Sean Davis, MD, PhD, associate director of informatics and data science at the University of Colorado Cancer Center, is part of a team that recently received a $5.2 million grant renewal from the National Institutes of Health (NIH) to continue funding cancer genomics research. 

Led by Davis and Levi Waldron, PhD, at the City University of New York, the project aims to enhance and expand the Bioconductor ecosystem, a cornerstone resource for statistical analysis and data management in cancer genomics research. Bioconductor gives researchers advanced tools and resources for analyzing and understanding cancer genomics data, potentially accelerating discoveries that could improve cancer diagnostics and treatments. 

The grant will fund collaborative efforts among the City University of New York, the Harvard T.H. Chan School of Public Health, the CU School of Medicine, and the University of Padova in Italy. 

Access and analysis 

Bioconductor has been funded by the National Cancer Institute’s (NCI’s) Information Technology for Cancer Research (ITCR) program for the past 10 years as an open-source project focused on the analysis and comprehension of ’omics data.  

The Bioconductor ecosystem has two primary categories of user, Davis says — software developers who develop tools for specific functions within Bioconductor, and end users who employ those tools for their research.  

“End users comprise everyone from biologists and bioinformaticians to data scientists and even high school students,” Davis says.
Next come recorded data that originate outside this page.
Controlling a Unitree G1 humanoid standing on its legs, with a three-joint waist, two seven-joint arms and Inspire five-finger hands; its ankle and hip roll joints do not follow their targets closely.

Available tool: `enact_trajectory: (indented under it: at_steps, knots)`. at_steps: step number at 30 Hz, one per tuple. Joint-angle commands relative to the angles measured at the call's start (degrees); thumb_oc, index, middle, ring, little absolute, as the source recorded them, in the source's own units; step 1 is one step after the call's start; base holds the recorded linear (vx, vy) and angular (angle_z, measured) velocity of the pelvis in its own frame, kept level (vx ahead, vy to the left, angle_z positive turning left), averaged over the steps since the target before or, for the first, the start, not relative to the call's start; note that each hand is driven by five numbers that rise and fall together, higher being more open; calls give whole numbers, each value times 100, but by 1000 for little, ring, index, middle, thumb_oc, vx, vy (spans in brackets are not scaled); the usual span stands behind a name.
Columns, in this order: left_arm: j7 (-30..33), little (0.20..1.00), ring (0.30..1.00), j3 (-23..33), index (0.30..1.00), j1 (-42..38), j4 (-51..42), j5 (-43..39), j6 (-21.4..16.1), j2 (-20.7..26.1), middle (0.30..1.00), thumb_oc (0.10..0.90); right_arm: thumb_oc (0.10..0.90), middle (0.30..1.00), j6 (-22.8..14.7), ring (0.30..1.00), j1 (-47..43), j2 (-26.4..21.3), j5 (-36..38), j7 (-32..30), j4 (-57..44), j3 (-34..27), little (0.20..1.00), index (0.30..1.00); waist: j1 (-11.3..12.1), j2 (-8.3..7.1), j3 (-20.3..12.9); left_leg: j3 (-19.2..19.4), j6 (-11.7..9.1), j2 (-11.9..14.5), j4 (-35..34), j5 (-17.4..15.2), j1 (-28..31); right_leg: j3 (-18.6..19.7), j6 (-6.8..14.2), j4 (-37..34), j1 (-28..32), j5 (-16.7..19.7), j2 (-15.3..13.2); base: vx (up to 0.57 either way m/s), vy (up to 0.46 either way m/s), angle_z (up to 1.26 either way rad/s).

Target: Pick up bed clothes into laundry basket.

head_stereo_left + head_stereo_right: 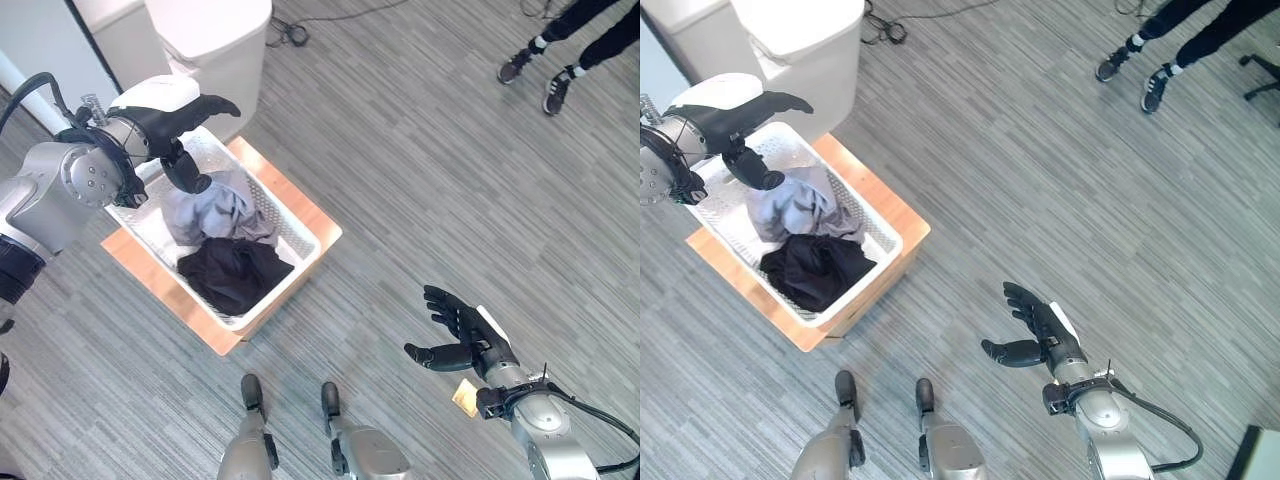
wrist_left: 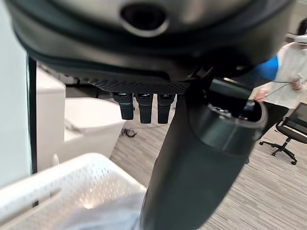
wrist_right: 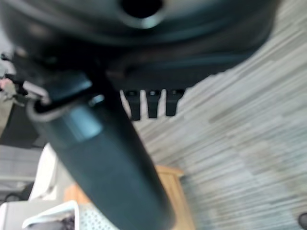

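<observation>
dropping the grey garment into the laundry basket

the left hand (image 1: 178,118) hangs over the white laundry basket (image 1: 305,236), fingers straight and apart, thumb pointing down and touching the grey garment (image 1: 208,212), which lies inside on top of a black garment (image 1: 234,272). the basket sits on a wooden board (image 1: 322,218) on the floor at about 10 o'clock. the right hand (image 1: 458,338) hovers at 5 o'clock, fingers spread, holding nothing. the drop looks finished; next the left arm should lift clear without snagging cloth.

A white perforated laundry basket (image 1: 305,240) sits on a wooden board (image 1: 318,214) (its landmark). Inside lie crumpled grey bed clothes (image 1: 215,210) and a black garment (image 1: 233,273) beside them.
</observation>
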Motion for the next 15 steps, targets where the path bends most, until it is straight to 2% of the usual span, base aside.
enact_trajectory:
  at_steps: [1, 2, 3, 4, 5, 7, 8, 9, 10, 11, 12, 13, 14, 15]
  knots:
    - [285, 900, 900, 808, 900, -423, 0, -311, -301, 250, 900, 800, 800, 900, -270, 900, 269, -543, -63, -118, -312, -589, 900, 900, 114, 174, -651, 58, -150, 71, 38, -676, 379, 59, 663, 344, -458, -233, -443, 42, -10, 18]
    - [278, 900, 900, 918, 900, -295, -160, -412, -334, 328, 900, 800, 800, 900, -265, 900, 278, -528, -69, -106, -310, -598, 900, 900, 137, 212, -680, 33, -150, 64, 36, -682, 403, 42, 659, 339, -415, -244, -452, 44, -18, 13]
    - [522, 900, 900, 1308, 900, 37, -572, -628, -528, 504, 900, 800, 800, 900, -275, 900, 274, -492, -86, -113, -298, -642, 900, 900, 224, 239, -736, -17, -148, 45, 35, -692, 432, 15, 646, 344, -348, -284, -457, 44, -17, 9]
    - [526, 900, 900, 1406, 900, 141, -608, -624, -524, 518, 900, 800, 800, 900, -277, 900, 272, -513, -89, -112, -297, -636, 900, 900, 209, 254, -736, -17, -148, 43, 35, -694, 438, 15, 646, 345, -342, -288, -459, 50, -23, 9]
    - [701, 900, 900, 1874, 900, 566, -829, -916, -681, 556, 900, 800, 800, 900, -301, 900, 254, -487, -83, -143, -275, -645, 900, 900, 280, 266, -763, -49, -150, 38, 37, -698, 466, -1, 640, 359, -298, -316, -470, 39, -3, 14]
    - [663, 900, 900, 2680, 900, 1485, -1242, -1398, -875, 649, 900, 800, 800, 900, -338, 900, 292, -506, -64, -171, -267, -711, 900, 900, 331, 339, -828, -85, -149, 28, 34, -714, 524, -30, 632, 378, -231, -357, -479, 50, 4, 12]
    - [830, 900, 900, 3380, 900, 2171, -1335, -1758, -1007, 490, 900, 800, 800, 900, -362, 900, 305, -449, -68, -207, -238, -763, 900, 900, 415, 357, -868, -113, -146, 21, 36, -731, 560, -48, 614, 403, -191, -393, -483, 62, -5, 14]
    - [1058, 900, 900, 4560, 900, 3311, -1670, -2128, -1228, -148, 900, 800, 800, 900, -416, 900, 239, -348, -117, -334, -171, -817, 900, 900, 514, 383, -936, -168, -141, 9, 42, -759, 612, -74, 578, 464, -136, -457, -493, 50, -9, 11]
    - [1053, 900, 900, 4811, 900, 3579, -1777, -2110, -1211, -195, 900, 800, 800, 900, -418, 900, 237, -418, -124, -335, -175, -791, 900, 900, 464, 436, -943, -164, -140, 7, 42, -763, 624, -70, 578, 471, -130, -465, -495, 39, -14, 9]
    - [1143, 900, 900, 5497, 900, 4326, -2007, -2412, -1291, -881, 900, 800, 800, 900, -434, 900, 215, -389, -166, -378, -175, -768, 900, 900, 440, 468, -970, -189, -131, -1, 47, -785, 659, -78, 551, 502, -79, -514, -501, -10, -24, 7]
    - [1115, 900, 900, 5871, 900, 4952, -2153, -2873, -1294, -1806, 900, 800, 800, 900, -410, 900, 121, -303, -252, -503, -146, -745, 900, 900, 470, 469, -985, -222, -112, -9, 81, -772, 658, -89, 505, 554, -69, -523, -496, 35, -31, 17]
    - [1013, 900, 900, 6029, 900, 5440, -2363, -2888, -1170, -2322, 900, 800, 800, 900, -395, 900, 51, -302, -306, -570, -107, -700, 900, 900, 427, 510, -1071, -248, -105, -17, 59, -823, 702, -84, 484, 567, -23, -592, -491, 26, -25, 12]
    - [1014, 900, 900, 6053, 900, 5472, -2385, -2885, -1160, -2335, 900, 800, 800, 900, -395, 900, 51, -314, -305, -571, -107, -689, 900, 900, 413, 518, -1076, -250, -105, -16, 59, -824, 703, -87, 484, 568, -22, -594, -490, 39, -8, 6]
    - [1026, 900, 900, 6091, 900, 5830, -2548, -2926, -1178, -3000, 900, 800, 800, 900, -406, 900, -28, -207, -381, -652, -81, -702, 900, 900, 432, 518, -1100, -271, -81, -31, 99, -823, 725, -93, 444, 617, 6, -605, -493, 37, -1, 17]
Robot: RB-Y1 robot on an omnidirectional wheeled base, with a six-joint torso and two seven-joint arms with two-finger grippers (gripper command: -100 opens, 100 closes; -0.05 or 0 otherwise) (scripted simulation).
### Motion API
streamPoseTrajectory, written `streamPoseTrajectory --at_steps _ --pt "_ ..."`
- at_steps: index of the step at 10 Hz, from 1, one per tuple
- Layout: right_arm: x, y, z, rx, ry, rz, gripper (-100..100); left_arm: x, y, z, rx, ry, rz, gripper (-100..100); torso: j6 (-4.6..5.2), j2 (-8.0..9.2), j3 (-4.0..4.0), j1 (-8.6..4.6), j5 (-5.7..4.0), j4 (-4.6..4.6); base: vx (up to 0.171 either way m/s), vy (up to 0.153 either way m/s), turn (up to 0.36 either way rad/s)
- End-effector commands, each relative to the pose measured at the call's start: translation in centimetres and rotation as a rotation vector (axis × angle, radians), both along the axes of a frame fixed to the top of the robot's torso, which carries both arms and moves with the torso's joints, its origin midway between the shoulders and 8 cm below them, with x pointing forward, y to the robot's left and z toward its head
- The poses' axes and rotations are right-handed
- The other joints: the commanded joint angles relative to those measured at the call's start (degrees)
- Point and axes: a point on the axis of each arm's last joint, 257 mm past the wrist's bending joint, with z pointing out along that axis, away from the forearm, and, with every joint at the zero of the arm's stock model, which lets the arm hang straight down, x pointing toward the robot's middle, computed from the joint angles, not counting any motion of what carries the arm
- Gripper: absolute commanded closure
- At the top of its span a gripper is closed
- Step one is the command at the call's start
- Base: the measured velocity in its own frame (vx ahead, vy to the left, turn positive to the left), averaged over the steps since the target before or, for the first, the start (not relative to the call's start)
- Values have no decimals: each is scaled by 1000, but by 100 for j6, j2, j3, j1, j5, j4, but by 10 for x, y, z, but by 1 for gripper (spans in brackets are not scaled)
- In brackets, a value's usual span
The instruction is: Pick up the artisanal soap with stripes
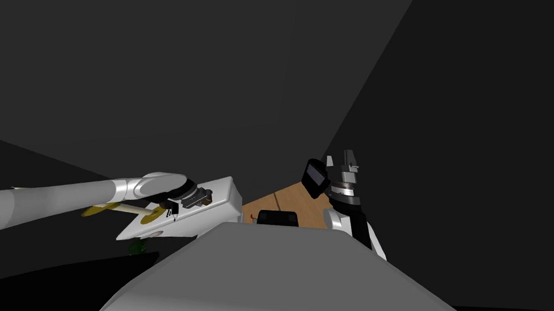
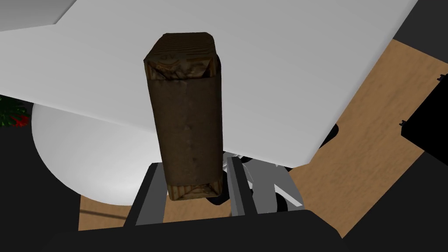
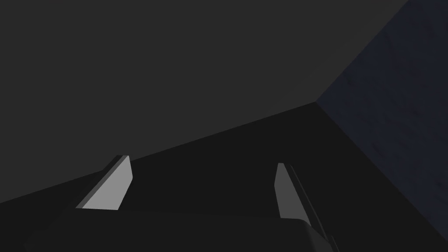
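The left gripper (image 2: 194, 165) was clamped on the brown wrapped soap bar (image 2: 186, 113), apparently already lifted clear of the white table (image 2: 284, 65). The right gripper (image 3: 202, 162) hung open, idle.

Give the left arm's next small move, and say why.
Probably lift straight up while holding the grip. The left gripper has its fingers pressed on the sides of the dark brown, paper-wrapped soap bar, and the white tabletop lies close behind it.
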Motion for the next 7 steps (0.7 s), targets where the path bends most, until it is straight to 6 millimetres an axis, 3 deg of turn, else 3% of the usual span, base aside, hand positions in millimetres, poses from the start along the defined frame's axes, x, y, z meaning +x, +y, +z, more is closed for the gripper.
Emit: streamPoseTrajectory --at_steps 1,2,3,4,6,7 --pt "0 0 0 0 0 0 0 0 0 0 0 0 0 100 0 0 0 0 0 0 0 0 0" --pt "0 0 0 0 0 0 0 0 0 0 0 0 0 100 1 -1 0 0 -1 0 0 0 0" --pt "0 0 0 0 0 0 0 0 0 0 0 0 1 0 1 -1 -1 -1 -1 0 0 0 0" --pt "0 0 0 0 0 0 0 0 -3 12 -2 4 -3 100 1 -1 -1 -1 -1 0 21 14 43" --pt "0 0 0 0 0 0 0 0 -3 13 -3 3 -4 100 -2 -9 -4 1 -5 -1 24 16 33" --pt "0 0 0 0 0 0 0 0 -3 14 -3 4 -4 0 1 -7 -5 0 -2 -2 0 0 0"
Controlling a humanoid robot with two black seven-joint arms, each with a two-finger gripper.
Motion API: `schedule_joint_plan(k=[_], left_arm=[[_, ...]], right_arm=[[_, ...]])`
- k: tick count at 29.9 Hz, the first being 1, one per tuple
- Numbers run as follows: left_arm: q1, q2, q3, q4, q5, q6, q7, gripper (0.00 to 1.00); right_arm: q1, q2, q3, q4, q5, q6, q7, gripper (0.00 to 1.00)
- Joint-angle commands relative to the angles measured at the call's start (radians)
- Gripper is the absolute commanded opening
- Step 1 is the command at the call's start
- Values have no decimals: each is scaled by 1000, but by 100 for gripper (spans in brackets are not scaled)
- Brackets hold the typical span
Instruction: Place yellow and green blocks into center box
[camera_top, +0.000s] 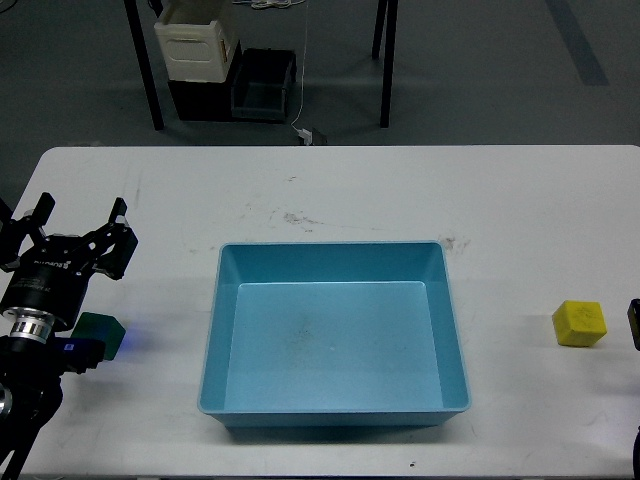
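Head view:
Left gripper (80, 232): stood left of the blue tray (222, 300), fingers spread apart, holding nothing.
Green block (100, 334): sat on the white table (400, 190) left of the tray, just below the gripper, partly hidden by the arm.
Yellow block (579, 323): rested right of the tray, well apart from it.
Right gripper (634, 325): only a dark sliver at the frame edge beyond the yellow block; I couldn't tell its state.

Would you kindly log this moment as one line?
left gripper open above table | dark green cube left of empty light-blue plastic tray | yellow cube right
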Motion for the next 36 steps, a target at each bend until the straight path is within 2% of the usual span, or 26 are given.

While it is challenging to estimate an exact number of users, he says, Bioconductor is downloaded over 400,000 times per year. 

Addressing challenges 

The latest NCI renewal grant will fund years 11-15 of the Bioconductor project. Davis and Waldron plan to use the funding to address evolving challenges in cancer genomics, particularly in the realm of multimodal experiments and spatial transcriptomics. 

“Many biology projects these days are multimodal, meaning that we're simultaneously measuring multiple aspects of a cell or a system,” Davis says. “We want to understand how those measurements relate to each other, including spatial relationships.” 

Sharing knowledge 

Other goals for the renewal grant include transitioning to a federated, language-agnostic data-sharing system; creating curated and integrated data repositories; and developing comprehensive user training programs, including advanced cloud-based learning platforms. 

“Bioconductor is about encoding knowledge in software, enhancing reproducibility and reusability of that software, and allowing interoperability across an entire ecosystem of state-of-the-art algorithms and tools,” Davis says. “Thousands of cancer researchers already rely on Bioconductor, and this award offers new opportunities for adding new capabilities to Bioconductor, attracting new users through outreach and education, and advancing research capabilities for the cancer research community.”